How - room key to that resort. And at Beach Club, wrist bands with a lifeguard checking as you enter the pool area.


----------



## MichaelColey (May 7, 2013)

In May, I suspect that you'll be able to get into most of them.

I know that BLT requires a key to get into the pool area, but people are always holding it open to let others in.

I've heard that BCV is the most enforced.

As long as you don't mind the risk of getting told no or getting kicked out, I'd say go for it.


----------



## Myxdvz (May 7, 2013)

Pool Hopping is technically a DVC Member perk, not a resort perk so it will not be available to renters.

Enforcement is another issue entirely.  Most resorts don't check.  SAB is strict.  How do they know?  Your KTTW card will tell them you're in that resort and/or if you're a DVC member staying on points.

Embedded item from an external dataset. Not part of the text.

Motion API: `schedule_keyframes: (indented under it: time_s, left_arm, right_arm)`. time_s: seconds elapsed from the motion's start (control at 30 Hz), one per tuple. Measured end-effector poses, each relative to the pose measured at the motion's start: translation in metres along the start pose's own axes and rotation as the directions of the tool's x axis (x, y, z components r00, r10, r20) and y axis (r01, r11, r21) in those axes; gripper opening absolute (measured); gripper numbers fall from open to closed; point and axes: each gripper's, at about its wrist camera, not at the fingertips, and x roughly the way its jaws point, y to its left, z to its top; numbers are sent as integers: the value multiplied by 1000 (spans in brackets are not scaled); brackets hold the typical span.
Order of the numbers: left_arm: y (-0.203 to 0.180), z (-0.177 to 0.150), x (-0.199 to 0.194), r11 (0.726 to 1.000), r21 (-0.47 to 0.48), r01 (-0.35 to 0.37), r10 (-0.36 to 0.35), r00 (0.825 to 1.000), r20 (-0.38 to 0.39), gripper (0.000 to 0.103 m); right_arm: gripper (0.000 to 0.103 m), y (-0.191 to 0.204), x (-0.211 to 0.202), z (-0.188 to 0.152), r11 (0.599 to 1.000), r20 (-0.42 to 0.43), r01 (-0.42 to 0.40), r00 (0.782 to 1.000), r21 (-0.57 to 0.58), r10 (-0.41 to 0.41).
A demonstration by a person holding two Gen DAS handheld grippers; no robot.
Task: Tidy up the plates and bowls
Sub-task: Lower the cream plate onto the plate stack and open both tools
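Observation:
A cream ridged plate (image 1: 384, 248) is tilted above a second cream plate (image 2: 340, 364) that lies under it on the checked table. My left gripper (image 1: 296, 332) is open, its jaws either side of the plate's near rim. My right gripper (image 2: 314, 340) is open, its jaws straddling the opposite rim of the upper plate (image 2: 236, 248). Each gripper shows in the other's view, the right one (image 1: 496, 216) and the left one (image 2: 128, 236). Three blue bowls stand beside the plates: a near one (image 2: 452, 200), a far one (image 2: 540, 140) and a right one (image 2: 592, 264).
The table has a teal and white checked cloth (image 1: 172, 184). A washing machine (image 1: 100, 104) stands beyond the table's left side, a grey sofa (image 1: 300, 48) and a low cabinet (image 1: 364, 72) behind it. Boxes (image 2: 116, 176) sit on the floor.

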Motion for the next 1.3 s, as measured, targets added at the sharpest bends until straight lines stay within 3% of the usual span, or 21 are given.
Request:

I've heard complaints from DVC members that even people NOT staying at offsite reports even sneak in.


----------



## Daddio (May 8, 2013)

You'll have no problems using the pools at Old Key West, Saratoga Springs, Boardwalk Villas and Wilderness Lodge. These pools are not monitored and pool hopping is permitted. You may also be able to use either pool at Animal Kingdom as no one there checks key cards, however, it is not an allowed pool hop. You will not likely get into Stormalong Bay at Beach Club as that pool is gated and monitored with wristbands being issued. Bay Lake Tower is hit and miss and someone there will have to have opened the gate with a key for you to access it. 

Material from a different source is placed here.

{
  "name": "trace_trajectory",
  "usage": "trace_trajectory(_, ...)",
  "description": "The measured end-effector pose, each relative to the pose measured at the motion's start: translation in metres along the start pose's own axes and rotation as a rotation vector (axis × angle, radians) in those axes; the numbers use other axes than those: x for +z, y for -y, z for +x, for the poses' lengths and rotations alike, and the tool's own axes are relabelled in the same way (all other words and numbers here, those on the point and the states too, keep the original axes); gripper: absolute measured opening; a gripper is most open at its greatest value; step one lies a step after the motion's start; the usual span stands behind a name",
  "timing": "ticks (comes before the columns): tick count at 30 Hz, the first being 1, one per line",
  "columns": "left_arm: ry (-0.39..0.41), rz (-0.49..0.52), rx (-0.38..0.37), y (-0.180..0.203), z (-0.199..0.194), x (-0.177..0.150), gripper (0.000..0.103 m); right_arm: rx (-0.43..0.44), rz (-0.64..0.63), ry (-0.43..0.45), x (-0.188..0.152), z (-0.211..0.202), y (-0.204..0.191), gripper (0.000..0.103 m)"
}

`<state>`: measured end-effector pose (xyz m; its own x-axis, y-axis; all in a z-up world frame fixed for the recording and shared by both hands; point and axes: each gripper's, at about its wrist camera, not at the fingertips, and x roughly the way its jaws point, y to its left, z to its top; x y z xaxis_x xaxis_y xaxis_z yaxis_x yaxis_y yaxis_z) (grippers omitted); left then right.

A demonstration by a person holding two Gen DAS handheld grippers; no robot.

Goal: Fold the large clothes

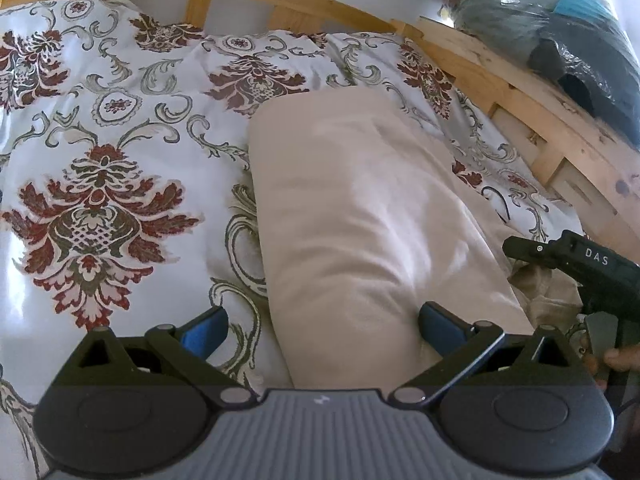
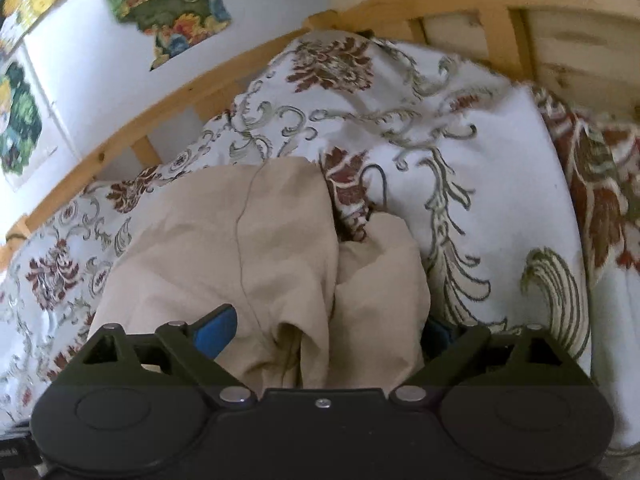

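Both grippers, left (image 1: 322, 330) and right (image 2: 328, 332), spread wide over a folded beige garment (image 1: 360, 208) lying on a floral bedspread (image 1: 112, 152), pinching nothing, beside a wooden rail (image 1: 520, 96).

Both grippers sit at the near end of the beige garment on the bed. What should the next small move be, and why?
Probably close both grippers on the near edge. The left gripper and right gripper both stand open with the beige garment lying between their fingers, ungripped, so nothing can be lifted for another fold yet.
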<state>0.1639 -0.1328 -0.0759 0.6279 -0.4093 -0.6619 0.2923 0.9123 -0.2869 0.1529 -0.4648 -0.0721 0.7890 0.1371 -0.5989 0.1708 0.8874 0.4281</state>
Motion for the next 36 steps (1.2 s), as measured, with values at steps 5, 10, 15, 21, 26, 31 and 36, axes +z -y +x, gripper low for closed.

Your room key will say DVC on it, indicating that you are staying on points. All RCI exchanges into Disney are treated as DVC reservations. Keep in mind that vehicle access to these resorts is not necessarily permitted even though pool hopping is and it will be up to the guard as to whether to allow you access. If parking is not available, you'll have to find other means to get there.

Enjoy your trip!

~ David


----------



## MichaelColey (May 8, 2013)

Great detail on pool hopping, Daddio!





Daddio said:


> Keep in mind that vehicle access to these resorts is not necessarily permitted even though pool hopping is and it will be up to the guard as to whether to allow you access.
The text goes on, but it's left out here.